The first call to our API is always extremely slow. For example, below demonstrates the CPU usage and time it takes for the first call to complete:
The first call can take up to 30 seconds and eats almost 100% CPU. Call 2 and 3 take 200ms (as they should). After recycling the application pool, it will do the same thing with the first call.

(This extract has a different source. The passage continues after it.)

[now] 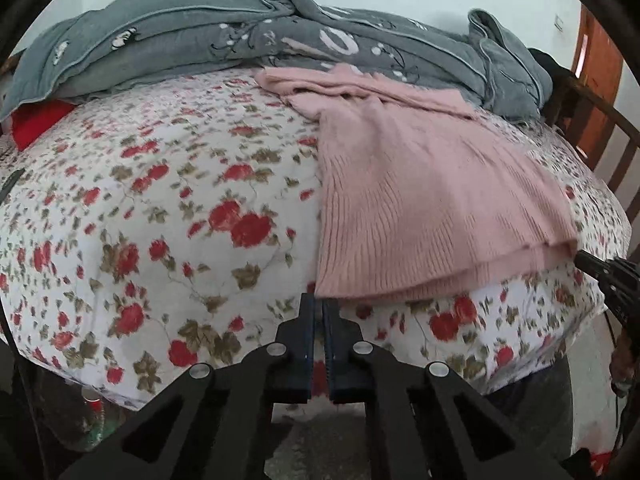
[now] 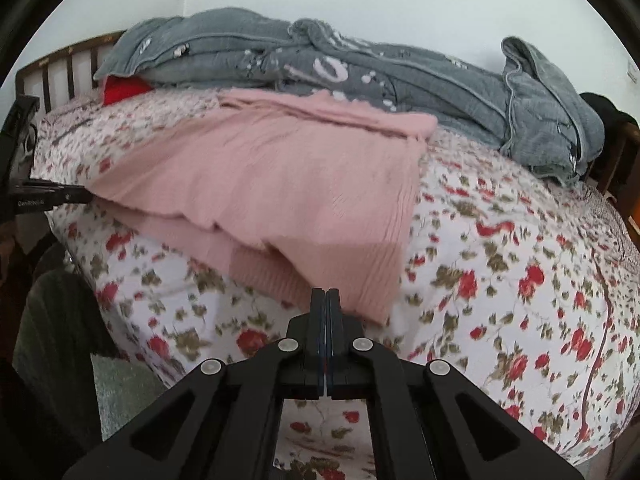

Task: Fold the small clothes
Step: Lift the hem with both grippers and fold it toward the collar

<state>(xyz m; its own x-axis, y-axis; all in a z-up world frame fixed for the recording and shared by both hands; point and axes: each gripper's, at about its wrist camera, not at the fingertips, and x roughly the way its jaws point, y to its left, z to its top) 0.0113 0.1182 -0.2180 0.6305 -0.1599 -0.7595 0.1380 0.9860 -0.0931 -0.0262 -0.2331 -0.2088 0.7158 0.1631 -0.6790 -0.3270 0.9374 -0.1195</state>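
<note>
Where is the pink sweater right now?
The pink sweater lies on the floral bedspread, right of centre in the left wrist view, its far end against the grey blanket, its hem toward both grippers.

From my right wrist view the pink sweater [image 2: 260,184] is motion-blurred, so its knit ribs barely read. My gray blanket [image 1: 280,36] hides the sweater's far end and most of a red item [image 1: 36,124] at the far left. I cannot tell whether my left gripper [image 1: 322,304] pinches the hem.
</note>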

I've read a bit about IIS "warm-up" and done the following, but nothing has changed:
IIS 8 Application Initialization is installed:
I have the following set in IIS:
- Set Start Mode to AlwaysRunning:
- Set the Recycling Timeout to 0:
- Set the Idle Time-out to 0:
- Set Preload Enabled to true on the site:
I am actually setting these in code in RoleEntryPoint.OnStart()
.
using (var serverManager = new ServerManager())
{
serverManager.ApplicationPoolDefaults.ProcessModel.IdleTimeout = TimeSpan.Zero;
foreach (var application in serverManager.Sites.SelectMany(x => x.Applications))
{
application["preloadEnabled"] = true;
}
foreach (var applicationPool in serverManager.ApplicationPools)
{
applicationPool.AutoStart = true;
applicationPool["startMode"] = "AlwaysRunning";
applicationPool.ProcessModel.IdleTimeout = TimeSpan.Zero;
applicationPool.Recycling.PeriodicRestart.Time = TimeSpan.Zero;
}
serverManager.CommitChanges();
}
I am almost certain that Entity Framework could be the culprit:
We are generating models from around 100 tables in a EDMX model "designer".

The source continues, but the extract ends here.